By Wilder Zumarán
The films of the Program 3, Other voices other rooms, of the Crossroads Film Festival 2019 are very heterogeneous among them. However, they have as a common denominator a particular position on the look, the image, the representation. These are films that impose a way of seeing cinema that works in turn as a political stance against the hegemonic gaze. They are films that seek to denaturalize the way we have become accustomed to feel, that question our experience. From the recording of a natural phenomenon to the attempt to rewrite the past, from an ethnographic approach, to a proposal for a virtual approach to geography, the set of works in this exhibition share a spirit of disruption.
In Polly One (2018), by Kevin Jerome Everson, we are presented with two silent planes of an eclipse for six minutes. In the first one , we see a crescent-shaped beam of light behind moving clouds. In the second, in a slightly more open plane, what we see is the halo of light from that beam, which in turn has formed small reflections when recorded by the camera. Everson, with the construction of that simple mechanism, invites us to contemplation, to a re-vision of that natural light phenomenon. And, in this way, he seems to propose the mechanical recording of the image (which has worn out and de-subjectivized the experience we have of that type of phenomena) as a possible tool to reopen us to the experience of contemplation, to see something through the first time, the revelation of a “truth”. Because our light perception of the world, which we obtain through the eyes, is as arbitrary as that recorded by the lens of a camera. And in both cases the result may (or may not) be of great beauty.
A Room With a Coconut View (2018), by Tulapop Saenjaroen, begins with a shot that we see through the window of a hotel in Bangsaen, a tourist town in Thailand. We hear two computerized voices. The Kanya, an automated tourist guide, tell us that we are in a room with a view to the sea, before which Alex, a tourist, ironically says that it should be called room with a coconut view, because the view of the beach is hidden by coconut trees. From that seemingly banal anecdote, the main idea of ??the film is constructed: there is in our form of perception of the world a difference between what we see and the imposed meaning, interpreted socially. Following this line, throughout the film we see how we reflect on the figures of tourism, vacations, the postal image, among others, with all the social, political and economic implications that they entail, achieving a questioning about how an image can channel the way in which space is understood, the world. Thus, the film proposes itself as an experience of denaturalization of the tourist gaze.

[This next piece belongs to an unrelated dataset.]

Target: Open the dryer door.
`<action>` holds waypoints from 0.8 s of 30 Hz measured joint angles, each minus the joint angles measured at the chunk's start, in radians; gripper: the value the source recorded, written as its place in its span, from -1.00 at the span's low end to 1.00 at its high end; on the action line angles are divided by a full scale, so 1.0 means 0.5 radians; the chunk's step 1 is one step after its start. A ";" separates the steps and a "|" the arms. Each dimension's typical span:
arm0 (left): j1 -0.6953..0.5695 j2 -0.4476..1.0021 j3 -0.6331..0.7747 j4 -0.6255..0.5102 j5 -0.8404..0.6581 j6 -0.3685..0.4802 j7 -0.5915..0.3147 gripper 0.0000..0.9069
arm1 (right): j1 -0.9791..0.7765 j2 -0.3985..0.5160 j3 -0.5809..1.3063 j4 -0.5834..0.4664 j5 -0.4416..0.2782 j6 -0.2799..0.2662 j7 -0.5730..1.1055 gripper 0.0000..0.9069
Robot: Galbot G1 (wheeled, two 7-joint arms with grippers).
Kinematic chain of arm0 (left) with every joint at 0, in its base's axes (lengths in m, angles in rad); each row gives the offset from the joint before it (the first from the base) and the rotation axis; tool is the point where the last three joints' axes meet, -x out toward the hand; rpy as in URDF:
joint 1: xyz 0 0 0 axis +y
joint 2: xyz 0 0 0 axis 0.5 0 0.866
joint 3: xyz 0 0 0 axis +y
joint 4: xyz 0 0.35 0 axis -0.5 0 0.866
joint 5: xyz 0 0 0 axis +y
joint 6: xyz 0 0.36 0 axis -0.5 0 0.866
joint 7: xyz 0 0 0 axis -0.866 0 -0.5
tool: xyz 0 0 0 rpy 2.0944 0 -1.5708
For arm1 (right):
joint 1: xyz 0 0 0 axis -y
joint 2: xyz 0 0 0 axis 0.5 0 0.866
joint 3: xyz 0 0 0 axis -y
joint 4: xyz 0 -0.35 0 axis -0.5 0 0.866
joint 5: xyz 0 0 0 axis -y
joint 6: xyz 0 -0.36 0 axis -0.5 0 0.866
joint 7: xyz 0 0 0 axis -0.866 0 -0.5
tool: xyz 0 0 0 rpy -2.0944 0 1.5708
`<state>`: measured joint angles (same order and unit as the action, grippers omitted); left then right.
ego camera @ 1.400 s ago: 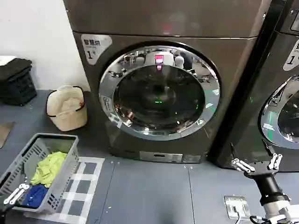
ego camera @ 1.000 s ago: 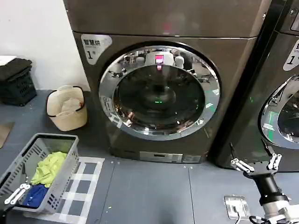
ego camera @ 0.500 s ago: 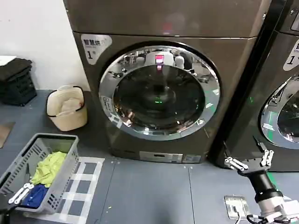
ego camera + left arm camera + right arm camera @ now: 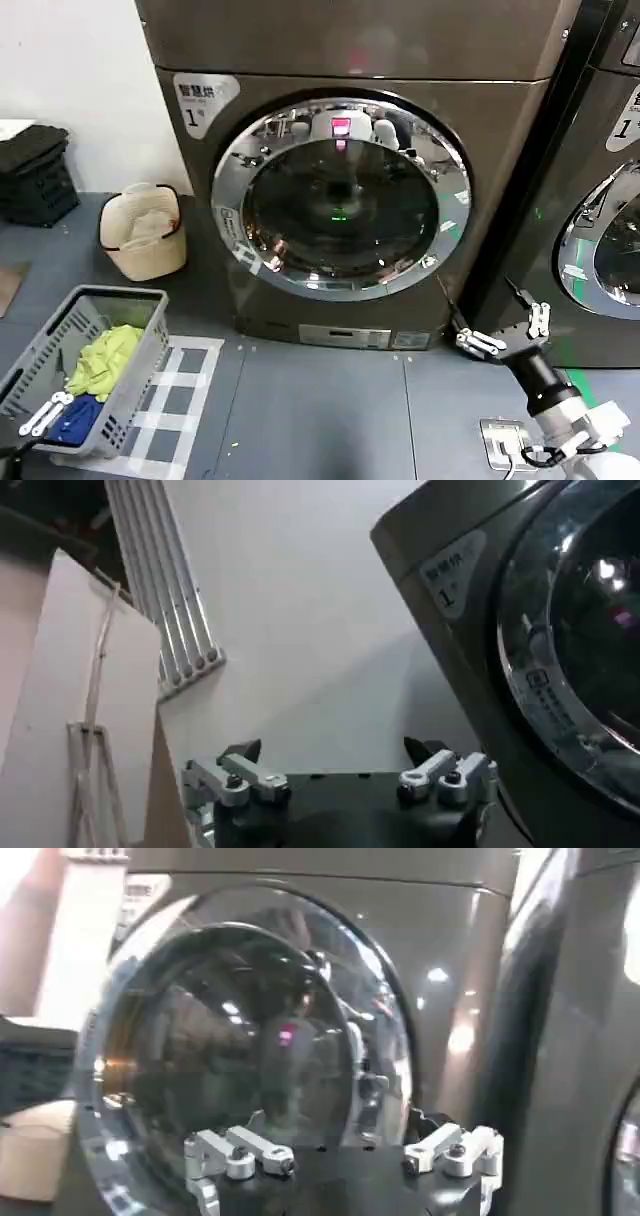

With The Labyrinth (2018), Laura Huertas Millán continues to explore her interest in the ethnographic narrative that she has been working on since her previous projects. Structured from the testimony of Cristóbal Gómez, a former employee of Evaristo Porras, leader of the Amazon Cartel, the narrative is divided into two parts. The first part focuses on the rise and the arriving of the drug trafficker, as well as his extravagances, among which he highlights having built a replica of the mansion of the American TV series Dynasty. Here lies a relationship between the backwardness of a colonial system and the most sordid form of capitalism, drug trafficking. In addition, the explicit association of a melodrama such as Dynasty with these ruins seems to affirm, in turn, the deterioration of a narrative system, before which the director proposes a break in the story in which the testimony of Cristóbal Gómez, who until now had been aware of this past so seemingly alien, takes a digression on how after a near-death experience this seemed “very beautiful”. What remains is the labyrinth and the invitation to a trip.
Finally, two written testimonies open So many voices in the silence now (2018), by Cristiana Miranda. The first is Esperança Garcia, a slave who lived in the eighteenth century; the second, Carolina Maria de Jesus, a famous poet who lived in the favelas of Sao Paulo in the first half of the 20th century. Both are testimonies of a precarious situation linked to some form of violence inflicted against them, an inability to agency. Throughout the history of cinema, the way in which pain and violence of this type have been portrayed seems to be reduced to the picturesqueness of “based on a real history”, the films of historicist justification, which often are being based on discourses of those who did not suffer the described pains, simplifying them. Faced with this, Cristiana Miranda proposes an attempt at recreation, representation, rewriting of these stories. Without giving an identity to the women who are shown to us and, in turn, explaining the mechanisms of fiction (the type of clothing, the form of dance, the dyed hair), the film appeals to the deterioration of the filmic material itself, together with the figures of the women who dance until they seem impressed in the image by brush strokes or whips, which are also deteriorated. Thus, against the weight of the traumas of the past, a position has changed: what the film shows us is not hardship, but rather a song, an answer to that pain, to that struggle, from the contemporaneity. While the credits appear, the music, the ritual, continues. This film is made almost entirely by women. That something like that is possible, is the message.